Every line in the data below that holds "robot" should be found and copied.

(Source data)
^^^^^^^^

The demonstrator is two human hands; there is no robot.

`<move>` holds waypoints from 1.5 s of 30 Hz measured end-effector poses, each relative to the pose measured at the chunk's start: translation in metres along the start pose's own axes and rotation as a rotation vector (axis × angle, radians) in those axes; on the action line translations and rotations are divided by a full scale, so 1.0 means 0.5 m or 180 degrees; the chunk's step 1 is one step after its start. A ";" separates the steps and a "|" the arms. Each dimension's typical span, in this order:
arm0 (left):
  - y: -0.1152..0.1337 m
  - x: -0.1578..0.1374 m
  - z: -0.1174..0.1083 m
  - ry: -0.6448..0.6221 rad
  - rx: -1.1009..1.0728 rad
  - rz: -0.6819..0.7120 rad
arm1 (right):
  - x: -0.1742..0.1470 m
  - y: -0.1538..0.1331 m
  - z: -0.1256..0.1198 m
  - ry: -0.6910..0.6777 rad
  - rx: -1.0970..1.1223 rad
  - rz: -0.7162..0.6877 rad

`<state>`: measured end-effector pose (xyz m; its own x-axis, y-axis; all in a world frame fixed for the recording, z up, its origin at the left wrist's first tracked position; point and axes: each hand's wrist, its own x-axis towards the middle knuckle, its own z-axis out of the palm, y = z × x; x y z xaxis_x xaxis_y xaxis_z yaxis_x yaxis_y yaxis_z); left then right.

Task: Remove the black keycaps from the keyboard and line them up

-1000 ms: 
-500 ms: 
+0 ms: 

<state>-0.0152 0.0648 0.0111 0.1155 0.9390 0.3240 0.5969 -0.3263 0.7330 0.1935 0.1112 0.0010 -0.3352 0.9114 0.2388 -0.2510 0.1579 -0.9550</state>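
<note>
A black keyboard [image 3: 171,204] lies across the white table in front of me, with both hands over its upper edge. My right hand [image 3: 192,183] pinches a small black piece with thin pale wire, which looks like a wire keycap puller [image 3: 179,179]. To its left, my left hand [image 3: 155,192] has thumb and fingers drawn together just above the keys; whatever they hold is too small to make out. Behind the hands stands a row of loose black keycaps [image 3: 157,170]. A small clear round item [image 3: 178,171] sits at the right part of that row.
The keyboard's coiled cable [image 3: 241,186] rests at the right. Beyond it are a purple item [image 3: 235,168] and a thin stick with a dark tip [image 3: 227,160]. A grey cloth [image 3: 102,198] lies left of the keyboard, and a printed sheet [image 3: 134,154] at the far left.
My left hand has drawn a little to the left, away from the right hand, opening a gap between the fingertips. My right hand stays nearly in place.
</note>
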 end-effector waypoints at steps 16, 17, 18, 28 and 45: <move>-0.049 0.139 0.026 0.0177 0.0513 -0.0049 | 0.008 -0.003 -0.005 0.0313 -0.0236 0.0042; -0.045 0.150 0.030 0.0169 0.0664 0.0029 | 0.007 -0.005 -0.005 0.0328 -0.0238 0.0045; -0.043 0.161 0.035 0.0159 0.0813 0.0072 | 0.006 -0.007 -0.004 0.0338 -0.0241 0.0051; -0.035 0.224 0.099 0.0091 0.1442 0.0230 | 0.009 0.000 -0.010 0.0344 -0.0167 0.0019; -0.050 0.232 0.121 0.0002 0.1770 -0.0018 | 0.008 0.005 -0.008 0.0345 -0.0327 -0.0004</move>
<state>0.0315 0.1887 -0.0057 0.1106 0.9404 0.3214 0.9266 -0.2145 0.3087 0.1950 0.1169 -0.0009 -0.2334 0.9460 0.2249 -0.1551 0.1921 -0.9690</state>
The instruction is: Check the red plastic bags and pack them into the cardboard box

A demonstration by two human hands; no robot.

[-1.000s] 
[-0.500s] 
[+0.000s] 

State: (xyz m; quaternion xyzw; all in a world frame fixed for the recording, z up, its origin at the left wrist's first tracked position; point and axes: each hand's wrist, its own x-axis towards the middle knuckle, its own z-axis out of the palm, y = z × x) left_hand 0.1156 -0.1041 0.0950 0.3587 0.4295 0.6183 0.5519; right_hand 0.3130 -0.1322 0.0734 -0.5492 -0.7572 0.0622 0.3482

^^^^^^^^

_SOLUTION TO THIS EXERCISE:_
The demonstrator is two human hands; there is no robot.
A demonstration by two human hands; no robot.

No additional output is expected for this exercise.